Si bien que, siècle après siècle, duel après duel, Robert gravissait jusqu'au nez du Sphinx, pour finalement totalement se superposer à l'impétuosité de son front. Dans les couloirs de l'académie de piraterie, fiers, chacun se vantait d'avoir eu fort à faire dans son duel avec Robert. Chacun décrivait sa Gangrène comme le Hollandais volant de la légende, et même pire encore. Les détails de son fuselage perçaient comme des traits contre l'arrogance des murs de l'académie, millénaire et poussiéreuse. Et, si un nouveau s'avisait d'entrer dans ces lieux saints, il s'empressait vite de penser qu'un duel couronné de succès contre Robert le pirate ferait rejaillir le prestige d'une gloire passée sur les fondations de son présent.
C'est dans cet esprit qu'Henri, fraîchement émoulu des épreuves théoriques de piraterie, se lança dans ce qui serait un grand coup d'éclat pour commencer sa carrière. Le cœur fortifié par les nombreuses victoires sur Robert qu'on lui contait, à l'orée de l'automne, Henri équipa un petit bateau et partit sur les flots à la recherche de La Gangrène. Le voyage, durant trois mois, ne fut pas des plus tendres. La saison était propice aux giboulées soudaines, aux pluies glaçantes, au ciel noir et aux cœurs seuls. Henri se heurtait autant au climat qu'à lui-même. Parlant sans cesse pour tromper l'ennui et la solitude, le jeune aventurier crut voir plus d'une fois la personne imaginaire à laquelle il faisait la conversation, apparaître à l'autre bout de sa minuscule barcasse. Un beau jour, las des murailles d'eaux, le paysage fit émerger une coque de bois pourri sur son horizon. Plus elle s'approchait, plus le garçon distinguait ses contours de bois pourri, couvert de champignons et d'oubli.
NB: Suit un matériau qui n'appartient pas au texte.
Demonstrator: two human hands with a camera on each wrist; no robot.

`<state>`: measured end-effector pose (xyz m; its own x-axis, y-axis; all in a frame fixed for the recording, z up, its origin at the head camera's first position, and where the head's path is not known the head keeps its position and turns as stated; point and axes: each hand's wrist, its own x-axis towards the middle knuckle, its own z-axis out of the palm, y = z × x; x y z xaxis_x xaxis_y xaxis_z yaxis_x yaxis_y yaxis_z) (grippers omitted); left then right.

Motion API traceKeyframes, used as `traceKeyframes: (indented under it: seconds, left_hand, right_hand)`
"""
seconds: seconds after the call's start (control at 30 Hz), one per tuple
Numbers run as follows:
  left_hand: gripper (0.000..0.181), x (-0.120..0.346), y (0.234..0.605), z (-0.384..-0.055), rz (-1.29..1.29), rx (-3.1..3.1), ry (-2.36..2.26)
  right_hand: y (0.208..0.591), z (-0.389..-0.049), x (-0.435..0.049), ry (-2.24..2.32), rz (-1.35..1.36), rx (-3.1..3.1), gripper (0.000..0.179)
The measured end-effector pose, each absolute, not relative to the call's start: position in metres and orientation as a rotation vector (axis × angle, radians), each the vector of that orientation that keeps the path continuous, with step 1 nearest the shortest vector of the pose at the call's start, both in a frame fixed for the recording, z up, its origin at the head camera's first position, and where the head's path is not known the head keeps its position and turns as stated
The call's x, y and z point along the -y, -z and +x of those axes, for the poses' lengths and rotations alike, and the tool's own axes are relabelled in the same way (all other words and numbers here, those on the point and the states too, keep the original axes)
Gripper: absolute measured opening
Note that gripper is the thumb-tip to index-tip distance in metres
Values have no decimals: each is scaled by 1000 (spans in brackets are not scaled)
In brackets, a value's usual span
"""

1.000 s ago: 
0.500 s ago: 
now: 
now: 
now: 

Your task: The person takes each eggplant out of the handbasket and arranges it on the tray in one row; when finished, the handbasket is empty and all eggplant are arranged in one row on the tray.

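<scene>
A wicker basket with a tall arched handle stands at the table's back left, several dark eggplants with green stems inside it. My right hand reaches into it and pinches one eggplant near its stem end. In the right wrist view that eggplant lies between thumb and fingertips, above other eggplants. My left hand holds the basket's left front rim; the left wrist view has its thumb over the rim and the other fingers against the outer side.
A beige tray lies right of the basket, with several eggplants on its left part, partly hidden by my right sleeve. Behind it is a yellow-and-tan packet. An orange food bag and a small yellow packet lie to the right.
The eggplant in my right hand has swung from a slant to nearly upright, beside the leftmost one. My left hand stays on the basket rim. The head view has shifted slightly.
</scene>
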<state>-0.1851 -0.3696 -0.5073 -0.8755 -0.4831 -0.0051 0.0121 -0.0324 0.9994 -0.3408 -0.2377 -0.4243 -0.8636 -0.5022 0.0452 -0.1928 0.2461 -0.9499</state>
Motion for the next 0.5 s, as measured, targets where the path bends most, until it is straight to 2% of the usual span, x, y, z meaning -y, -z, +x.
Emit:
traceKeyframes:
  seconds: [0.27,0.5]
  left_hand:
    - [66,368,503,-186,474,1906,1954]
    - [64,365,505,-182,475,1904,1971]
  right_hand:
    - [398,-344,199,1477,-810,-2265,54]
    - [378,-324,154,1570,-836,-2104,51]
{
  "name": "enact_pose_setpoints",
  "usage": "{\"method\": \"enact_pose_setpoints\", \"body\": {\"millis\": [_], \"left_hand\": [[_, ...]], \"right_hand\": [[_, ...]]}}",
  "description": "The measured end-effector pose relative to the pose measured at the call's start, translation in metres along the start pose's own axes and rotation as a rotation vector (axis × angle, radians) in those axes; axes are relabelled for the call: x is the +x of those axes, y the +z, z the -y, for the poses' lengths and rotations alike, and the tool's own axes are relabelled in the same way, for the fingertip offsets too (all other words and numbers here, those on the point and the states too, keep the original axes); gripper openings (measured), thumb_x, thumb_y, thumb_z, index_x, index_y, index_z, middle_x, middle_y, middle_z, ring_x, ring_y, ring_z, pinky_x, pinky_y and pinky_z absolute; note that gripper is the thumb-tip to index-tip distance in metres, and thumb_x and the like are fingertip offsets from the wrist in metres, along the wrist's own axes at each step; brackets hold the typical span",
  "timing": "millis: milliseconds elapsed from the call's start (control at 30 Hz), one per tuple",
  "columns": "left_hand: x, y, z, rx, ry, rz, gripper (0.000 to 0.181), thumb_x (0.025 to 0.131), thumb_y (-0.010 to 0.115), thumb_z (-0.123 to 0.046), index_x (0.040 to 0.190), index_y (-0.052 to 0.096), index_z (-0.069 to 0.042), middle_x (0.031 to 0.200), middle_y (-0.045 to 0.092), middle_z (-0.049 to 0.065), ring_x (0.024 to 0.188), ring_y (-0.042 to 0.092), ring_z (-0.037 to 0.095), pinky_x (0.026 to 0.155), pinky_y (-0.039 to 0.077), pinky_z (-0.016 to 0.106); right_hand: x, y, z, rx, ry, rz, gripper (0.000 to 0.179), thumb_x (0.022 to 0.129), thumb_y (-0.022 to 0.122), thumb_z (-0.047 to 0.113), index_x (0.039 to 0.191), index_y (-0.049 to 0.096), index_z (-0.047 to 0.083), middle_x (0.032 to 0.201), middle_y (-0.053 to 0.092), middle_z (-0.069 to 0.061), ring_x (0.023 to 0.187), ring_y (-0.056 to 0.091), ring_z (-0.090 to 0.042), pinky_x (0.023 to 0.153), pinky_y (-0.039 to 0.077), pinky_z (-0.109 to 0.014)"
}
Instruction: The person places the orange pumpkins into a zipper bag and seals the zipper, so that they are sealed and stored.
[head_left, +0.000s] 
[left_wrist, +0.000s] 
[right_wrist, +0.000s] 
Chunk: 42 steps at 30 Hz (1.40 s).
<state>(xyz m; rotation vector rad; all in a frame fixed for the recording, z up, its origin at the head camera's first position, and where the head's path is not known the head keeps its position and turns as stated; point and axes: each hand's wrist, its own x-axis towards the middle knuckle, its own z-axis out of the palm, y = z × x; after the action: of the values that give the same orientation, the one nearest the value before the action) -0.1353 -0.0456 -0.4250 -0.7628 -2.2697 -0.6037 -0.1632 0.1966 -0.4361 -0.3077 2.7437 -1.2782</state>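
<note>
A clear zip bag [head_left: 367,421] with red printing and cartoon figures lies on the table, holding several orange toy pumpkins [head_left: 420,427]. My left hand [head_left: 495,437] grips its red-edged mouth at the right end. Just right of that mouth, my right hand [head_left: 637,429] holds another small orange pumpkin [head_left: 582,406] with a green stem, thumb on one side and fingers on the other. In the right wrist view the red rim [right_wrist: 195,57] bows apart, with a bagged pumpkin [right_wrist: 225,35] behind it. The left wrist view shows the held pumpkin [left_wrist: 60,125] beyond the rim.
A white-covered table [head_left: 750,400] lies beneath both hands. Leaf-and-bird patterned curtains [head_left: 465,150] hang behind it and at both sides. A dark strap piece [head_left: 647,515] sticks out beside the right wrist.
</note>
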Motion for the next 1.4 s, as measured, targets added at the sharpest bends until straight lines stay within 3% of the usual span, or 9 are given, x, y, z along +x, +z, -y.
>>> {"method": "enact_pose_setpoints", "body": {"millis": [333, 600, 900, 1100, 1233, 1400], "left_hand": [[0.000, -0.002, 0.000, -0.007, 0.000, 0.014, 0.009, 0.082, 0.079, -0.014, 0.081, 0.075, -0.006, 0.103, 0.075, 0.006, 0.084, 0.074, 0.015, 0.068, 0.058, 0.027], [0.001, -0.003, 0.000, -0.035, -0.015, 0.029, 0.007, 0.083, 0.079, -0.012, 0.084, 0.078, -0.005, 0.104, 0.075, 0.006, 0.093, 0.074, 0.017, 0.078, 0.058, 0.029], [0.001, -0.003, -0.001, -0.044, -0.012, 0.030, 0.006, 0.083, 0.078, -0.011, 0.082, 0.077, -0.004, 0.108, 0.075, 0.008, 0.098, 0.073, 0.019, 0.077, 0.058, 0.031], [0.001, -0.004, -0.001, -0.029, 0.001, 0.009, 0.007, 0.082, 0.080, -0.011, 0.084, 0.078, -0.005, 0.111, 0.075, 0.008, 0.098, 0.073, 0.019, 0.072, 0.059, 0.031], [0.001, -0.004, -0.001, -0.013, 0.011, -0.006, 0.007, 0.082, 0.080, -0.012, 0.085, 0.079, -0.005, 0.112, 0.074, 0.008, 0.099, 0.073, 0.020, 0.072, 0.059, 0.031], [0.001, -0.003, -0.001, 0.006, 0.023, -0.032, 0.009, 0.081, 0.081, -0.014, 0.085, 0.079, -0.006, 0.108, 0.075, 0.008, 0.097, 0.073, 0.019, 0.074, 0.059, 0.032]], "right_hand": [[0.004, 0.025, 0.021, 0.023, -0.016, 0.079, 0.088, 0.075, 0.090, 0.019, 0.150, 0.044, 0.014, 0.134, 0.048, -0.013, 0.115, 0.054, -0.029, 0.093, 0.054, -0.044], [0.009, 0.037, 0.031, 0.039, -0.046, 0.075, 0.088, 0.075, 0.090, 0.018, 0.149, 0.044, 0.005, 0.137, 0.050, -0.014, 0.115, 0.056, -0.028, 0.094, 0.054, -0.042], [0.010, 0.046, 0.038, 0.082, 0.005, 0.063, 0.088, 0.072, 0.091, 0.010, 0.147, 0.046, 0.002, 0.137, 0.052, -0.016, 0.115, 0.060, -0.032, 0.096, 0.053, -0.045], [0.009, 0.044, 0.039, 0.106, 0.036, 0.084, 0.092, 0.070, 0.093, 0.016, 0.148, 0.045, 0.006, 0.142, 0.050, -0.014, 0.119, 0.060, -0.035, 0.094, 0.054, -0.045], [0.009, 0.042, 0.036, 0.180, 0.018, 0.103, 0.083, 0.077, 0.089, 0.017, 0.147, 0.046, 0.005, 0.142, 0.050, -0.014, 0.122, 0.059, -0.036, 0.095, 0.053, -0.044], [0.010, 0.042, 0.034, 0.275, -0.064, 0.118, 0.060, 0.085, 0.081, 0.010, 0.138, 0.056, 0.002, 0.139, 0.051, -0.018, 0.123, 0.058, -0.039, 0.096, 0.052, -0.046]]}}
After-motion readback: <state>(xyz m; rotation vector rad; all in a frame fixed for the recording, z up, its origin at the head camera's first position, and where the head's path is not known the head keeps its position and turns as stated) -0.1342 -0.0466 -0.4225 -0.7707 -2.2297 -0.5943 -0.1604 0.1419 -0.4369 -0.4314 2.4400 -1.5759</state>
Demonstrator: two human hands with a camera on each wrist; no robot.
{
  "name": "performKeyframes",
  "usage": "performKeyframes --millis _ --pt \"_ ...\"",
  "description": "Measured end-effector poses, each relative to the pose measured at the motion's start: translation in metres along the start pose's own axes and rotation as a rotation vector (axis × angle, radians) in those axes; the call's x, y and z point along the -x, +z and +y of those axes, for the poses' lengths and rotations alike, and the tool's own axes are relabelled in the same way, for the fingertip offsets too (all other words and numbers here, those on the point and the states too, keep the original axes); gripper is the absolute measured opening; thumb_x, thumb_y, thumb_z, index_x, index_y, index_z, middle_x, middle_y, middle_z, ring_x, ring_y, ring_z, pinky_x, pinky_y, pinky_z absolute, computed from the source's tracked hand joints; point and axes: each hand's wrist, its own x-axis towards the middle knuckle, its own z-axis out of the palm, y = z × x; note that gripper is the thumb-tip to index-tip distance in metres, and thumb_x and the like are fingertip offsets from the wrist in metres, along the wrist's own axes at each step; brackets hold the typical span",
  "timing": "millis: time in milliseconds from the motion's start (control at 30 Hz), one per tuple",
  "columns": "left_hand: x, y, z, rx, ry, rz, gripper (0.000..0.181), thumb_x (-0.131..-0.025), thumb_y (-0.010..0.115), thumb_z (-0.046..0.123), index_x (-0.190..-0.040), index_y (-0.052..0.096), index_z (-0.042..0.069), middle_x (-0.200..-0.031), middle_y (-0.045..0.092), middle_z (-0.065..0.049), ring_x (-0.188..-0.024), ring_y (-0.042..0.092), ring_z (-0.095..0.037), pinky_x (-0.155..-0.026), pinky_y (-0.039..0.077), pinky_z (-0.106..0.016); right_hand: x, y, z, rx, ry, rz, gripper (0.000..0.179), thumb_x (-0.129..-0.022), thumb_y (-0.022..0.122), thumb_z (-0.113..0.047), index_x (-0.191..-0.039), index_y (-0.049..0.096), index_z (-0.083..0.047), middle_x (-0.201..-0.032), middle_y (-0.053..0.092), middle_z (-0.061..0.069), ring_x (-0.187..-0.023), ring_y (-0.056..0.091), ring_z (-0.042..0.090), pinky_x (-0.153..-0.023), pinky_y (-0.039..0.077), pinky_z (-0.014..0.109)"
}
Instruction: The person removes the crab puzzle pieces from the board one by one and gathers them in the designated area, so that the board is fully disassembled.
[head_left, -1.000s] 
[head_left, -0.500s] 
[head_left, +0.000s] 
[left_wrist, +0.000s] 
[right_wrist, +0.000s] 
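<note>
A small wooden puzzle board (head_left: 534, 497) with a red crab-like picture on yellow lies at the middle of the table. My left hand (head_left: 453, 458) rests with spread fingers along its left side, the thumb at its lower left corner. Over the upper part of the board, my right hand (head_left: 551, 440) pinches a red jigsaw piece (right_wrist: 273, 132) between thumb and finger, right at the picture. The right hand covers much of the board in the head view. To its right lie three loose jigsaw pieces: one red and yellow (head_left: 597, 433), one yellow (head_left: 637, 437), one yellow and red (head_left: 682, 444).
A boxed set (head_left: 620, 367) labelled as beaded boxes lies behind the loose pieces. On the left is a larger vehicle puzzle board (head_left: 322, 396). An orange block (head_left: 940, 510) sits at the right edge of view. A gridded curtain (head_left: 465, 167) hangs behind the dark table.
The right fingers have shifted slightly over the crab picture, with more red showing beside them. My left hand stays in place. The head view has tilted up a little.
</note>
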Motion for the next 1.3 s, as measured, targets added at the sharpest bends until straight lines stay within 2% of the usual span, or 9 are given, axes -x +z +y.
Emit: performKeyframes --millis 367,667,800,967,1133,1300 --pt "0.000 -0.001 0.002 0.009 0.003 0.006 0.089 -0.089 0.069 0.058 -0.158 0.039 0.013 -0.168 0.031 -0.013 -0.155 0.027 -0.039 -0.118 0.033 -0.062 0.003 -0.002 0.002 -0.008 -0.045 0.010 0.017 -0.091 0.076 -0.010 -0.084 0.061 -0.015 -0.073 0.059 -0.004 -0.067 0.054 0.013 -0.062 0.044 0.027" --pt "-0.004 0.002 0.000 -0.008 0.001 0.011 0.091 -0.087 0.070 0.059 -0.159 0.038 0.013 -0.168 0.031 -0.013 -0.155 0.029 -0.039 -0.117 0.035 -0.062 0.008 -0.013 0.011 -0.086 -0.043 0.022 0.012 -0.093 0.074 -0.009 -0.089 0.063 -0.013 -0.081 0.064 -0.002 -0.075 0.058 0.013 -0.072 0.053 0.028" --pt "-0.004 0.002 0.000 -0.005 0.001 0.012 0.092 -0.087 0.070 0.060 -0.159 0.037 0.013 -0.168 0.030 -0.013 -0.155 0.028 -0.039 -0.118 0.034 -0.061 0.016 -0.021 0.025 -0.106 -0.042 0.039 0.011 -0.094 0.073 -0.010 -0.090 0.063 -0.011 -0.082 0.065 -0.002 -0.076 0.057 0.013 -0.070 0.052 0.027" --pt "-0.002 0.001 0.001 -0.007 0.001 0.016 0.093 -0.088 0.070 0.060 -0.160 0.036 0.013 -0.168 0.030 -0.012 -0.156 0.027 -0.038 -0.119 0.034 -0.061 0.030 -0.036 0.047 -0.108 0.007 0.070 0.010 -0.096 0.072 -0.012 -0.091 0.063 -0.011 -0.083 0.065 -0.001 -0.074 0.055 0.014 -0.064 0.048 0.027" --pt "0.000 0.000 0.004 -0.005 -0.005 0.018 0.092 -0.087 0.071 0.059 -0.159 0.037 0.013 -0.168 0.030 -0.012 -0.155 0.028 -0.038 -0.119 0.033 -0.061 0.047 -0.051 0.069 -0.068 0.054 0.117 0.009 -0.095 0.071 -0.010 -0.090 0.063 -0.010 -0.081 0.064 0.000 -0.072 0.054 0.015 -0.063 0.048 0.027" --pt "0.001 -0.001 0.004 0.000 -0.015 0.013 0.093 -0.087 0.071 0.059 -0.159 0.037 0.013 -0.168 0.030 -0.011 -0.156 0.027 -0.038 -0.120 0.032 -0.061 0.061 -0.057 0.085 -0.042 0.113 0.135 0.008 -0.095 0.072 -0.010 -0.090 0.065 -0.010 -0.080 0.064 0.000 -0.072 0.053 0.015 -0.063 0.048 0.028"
Enfin, le nom sur la coque indiqua à Henri qu'il avait atteint son but. La Gangrène fut bientôt à dix coudées de son embarcation. Henri balança une vieille corde rêche, surmontée d'un harpon en fer rouillé, sur le bastingage de La Gangrène. Avec ses dernières forces, il se hissa jusqu'à celui-ci pour aller s'écrouler de fatigue sur le pont. Il se releva et vit tout autour de lui un pont sombre où soufflait le vent sans qu'apparaisse la vie. Interloqué, il se dirigea vers ce qui semblait être la cabine d'équipage. Une fois le lourd chambranle de la porte ébranlé sur ses fondements, Henri fit son apparition dans une pièce à l'abandon. Longeant les bords de la salle, un fastueux buffet prenait la poussière et la pourriture. Disposé ça et là, des carafes contenaient une mélasse ressemblant plus à de la tourbe qu'à du vin précieux. Au milieu de la pièce, une chaise supportait le poids d'os qui autrefois avaient appartenu à un squelette. Celui-ci tomba à la renverse, comme stupéfait, quand Henri posa les yeux sur lui. Le Sphinx n'était rien de plus qu'une légende entretenue par la bêtise et l'arrogance des étudiants l'ayant précédé.
Ulcéré par ce cul-de-sac dans lequel butait son talent, et ne pouvant perpétuer la tradition honteuse dont les ultimes filaments l'avaient conduit jusqu'ici, Henri décida d'endosser le rôle du Sphinx. Le masque du Sphinx disparut au fond des mers en même temps que le squelette qui l'avait revêtu. Henri fit un ménage mémorable sur le bateau, raccommoda les voiles, et fixa tout ce qu'il y avait de branlant sur La Gangrène. Il alla ensuite fouiller dans la garde-robe voir s'il ne trouvait pas quelques habits de pirates typiques, à sa taille. Bien qu'un peu grands, la redingote et le tricorne qu'il trouva, une fois portés sur sa chair, rendirent Le Sphinx vivant. Quelque pas sur le pont, « l'air léger et pur, le danger proche et l'esprit plein d'une joyeuse méchanceté », Henri vécut les premiers instants d'une carrière de Sphinx longue, impressionnante, douce et sanglante – enfin.